→ **Given material**
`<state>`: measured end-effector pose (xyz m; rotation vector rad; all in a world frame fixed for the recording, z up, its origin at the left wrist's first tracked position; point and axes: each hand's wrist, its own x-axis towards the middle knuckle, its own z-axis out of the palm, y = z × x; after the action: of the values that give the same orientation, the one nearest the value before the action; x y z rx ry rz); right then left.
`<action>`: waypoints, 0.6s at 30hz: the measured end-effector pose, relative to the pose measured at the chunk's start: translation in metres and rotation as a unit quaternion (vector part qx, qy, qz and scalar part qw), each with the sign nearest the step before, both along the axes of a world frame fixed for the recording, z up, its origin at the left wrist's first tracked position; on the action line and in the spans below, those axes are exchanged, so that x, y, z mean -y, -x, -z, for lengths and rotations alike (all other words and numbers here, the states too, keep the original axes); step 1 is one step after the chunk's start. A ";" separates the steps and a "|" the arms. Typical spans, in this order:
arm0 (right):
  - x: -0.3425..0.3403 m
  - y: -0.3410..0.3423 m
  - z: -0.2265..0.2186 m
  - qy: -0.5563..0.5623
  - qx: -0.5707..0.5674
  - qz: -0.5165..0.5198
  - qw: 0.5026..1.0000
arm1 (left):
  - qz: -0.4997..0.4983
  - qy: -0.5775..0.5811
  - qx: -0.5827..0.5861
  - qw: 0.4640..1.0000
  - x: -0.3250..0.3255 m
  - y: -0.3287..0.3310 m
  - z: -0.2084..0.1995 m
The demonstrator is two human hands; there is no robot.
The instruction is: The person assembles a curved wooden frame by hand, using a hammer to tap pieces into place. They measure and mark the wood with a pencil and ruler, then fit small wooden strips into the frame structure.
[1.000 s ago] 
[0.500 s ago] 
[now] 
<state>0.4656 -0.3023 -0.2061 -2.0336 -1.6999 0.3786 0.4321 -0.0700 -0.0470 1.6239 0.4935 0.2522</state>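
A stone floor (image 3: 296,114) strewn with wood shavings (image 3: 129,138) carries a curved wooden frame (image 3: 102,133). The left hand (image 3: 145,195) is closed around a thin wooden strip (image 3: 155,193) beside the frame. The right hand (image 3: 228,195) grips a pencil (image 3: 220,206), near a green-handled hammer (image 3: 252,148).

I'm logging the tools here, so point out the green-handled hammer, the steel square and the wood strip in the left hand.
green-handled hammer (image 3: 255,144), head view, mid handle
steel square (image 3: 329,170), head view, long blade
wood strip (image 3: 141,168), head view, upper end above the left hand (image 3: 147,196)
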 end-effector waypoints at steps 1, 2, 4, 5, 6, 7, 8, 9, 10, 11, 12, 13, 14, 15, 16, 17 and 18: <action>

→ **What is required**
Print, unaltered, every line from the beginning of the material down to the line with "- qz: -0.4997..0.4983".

→ **Output for this exercise**
`<state>`: measured end-effector pose (xyz m; rotation vector rad; all in a world frame fixed for the recording, z up, its origin at the left wrist's first tracked position; point and axes: each hand's wrist, its own x-axis towards the middle knuckle, its own z-axis out of the palm, y = z × x; after the action: of the values that give the same orientation, the one nearest the value before the action; x y z rx ry rz); right then left.
`<action>`: waypoints, 0.6s at 30hz: the measured end-effector pose, relative to the pose measured at the chunk's start: translation in metres and rotation as a unit quaternion (vector part qx, qy, qz and scalar part qw), each with the sign nearest the step before, both along the axes of a world frame fixed for the recording, z up, its origin at the left wrist's first tracked position; on the action line and in the spans below, those axes are exchanged, so that x, y, z mean -y, -x, -z, for lengths and rotations alike (all other words and numbers here, the states too, keep the original axes); step 1 is one step after the chunk's start. A ";" separates the steps and a "|" the arms. Typical spans, in this order:
arm0 (right):
  - x: -0.3425..0.3403 m
  - y: -0.3410..0.3423 m
  - z: -0.2265..0.2186 m
  - qy: -0.5563..0.5623
  - qx: -0.5707..0.5674
  - qz: -0.5165..0.5198
  - qw: 0.5026..1.0000
arm1 (left):
  - qz: -0.4997..0.4983

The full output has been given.